Si entendemos épica como el relato de los grandes hechos, que inspira y sirve de ejemplo a las generaciones futuras, constatamos que las mujeres quedamos fuera de la épica de nuestra historia, hurtando con ello a las niñas de un modelo válido que las inspire y las ayude a autorizarse. Este hecho se verifica por varias vías.

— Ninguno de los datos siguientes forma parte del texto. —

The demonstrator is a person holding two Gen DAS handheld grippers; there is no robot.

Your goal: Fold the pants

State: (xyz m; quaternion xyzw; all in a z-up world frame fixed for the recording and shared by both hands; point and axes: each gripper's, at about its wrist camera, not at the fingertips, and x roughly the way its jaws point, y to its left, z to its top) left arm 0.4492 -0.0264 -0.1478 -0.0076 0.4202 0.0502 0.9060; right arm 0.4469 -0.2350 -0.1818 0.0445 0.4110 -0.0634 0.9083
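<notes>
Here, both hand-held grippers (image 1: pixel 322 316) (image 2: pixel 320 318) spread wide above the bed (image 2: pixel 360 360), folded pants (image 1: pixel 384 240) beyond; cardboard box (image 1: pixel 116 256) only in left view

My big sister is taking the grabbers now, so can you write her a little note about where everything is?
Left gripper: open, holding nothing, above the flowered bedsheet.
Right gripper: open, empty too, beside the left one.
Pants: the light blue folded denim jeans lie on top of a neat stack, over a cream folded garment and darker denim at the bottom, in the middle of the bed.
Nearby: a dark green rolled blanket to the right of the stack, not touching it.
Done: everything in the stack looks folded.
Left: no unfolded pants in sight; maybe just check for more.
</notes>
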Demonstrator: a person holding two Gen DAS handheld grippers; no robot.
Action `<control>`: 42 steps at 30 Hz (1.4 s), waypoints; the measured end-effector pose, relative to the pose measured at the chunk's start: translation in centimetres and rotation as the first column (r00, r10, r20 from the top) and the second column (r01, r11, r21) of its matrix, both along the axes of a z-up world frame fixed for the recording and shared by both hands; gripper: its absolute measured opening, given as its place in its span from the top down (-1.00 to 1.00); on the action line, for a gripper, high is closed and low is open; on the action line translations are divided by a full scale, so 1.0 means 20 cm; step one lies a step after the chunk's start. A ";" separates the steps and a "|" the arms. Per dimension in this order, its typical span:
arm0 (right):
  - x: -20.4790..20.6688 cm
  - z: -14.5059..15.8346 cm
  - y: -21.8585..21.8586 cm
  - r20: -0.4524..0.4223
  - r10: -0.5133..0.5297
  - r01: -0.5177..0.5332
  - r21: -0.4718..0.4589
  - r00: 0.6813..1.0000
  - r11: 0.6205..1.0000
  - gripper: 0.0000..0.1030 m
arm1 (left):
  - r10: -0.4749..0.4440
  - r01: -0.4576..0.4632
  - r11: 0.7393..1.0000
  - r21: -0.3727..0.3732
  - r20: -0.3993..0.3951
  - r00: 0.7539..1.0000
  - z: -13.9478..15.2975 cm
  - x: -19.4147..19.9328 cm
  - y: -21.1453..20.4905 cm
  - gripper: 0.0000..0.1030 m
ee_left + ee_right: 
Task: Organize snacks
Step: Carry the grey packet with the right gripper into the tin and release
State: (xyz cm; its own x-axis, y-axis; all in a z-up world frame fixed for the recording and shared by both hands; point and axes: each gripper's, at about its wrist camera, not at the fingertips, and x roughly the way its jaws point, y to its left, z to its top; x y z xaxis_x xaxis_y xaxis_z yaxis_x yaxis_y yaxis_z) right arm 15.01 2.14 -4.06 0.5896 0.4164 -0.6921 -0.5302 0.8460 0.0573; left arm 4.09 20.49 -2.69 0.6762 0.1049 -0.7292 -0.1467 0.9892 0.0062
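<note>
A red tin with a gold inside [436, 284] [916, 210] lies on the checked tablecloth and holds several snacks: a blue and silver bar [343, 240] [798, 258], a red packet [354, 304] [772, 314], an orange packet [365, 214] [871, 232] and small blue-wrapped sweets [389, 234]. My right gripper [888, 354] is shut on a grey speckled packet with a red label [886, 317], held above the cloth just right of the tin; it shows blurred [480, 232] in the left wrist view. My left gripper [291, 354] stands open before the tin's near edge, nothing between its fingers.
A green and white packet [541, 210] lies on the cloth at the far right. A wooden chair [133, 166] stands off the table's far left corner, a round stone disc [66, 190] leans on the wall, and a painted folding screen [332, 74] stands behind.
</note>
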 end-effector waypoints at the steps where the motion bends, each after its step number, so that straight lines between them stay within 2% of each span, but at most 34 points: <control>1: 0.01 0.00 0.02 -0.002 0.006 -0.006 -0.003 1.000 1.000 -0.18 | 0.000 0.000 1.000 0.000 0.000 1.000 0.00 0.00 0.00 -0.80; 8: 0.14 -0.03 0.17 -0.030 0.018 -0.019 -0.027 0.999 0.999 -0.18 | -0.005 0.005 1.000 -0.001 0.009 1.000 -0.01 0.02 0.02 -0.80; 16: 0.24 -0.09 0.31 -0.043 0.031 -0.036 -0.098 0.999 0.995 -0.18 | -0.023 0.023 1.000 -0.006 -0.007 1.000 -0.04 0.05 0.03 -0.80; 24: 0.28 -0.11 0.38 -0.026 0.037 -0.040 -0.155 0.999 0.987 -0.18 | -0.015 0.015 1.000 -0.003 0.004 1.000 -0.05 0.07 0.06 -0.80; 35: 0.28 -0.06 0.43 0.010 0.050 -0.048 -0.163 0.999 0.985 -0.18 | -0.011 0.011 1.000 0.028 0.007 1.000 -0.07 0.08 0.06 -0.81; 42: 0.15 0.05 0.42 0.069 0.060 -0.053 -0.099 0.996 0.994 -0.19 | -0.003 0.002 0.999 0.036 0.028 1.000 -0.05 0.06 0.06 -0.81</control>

A la disuasión, mencionada en el párrafo anterior hay que añadir la invisibilización: las editoriales siguen olvidándose de incluir en los libros de texto a científicas, pintoras, escritoras, etc, a pesar de que ello estaba previsto en la ley 03/2007 y a pesar también de los esfuerzos que se han realizado desde distintos foros para exponer a la luz pública los trabajos de mujeres que habían sido confinadas a la sombra y al olvido. Y finalmente menosprecio: voces masculinas autorizadas sentencian que si las mujeres no están en la historia ni en los libros de texto es porque les falta talento o no han hecho méritos suficientes para ello. Se cierra el círculo.

Nosotras carecemos de épica porque esta ha estado reservada a los hombres, tal y como señala la filósofa Ana de Miguel. Nuestras niñas tienen que saber que hay opciones para ellas más allá de un mundo rosa y recubierto de purpurina. El patriarcado se empeña en embutir a las niñas en un espacio mínimo. Tenemos que hacerles saber, combatiendo a todos los transmisores culturales, que el mundo es ancho y diverso y que, además, también es de ellas. Debemos generar nuestra propia épica para que las niñas quieran subirse a hombros de mujeres gigantes.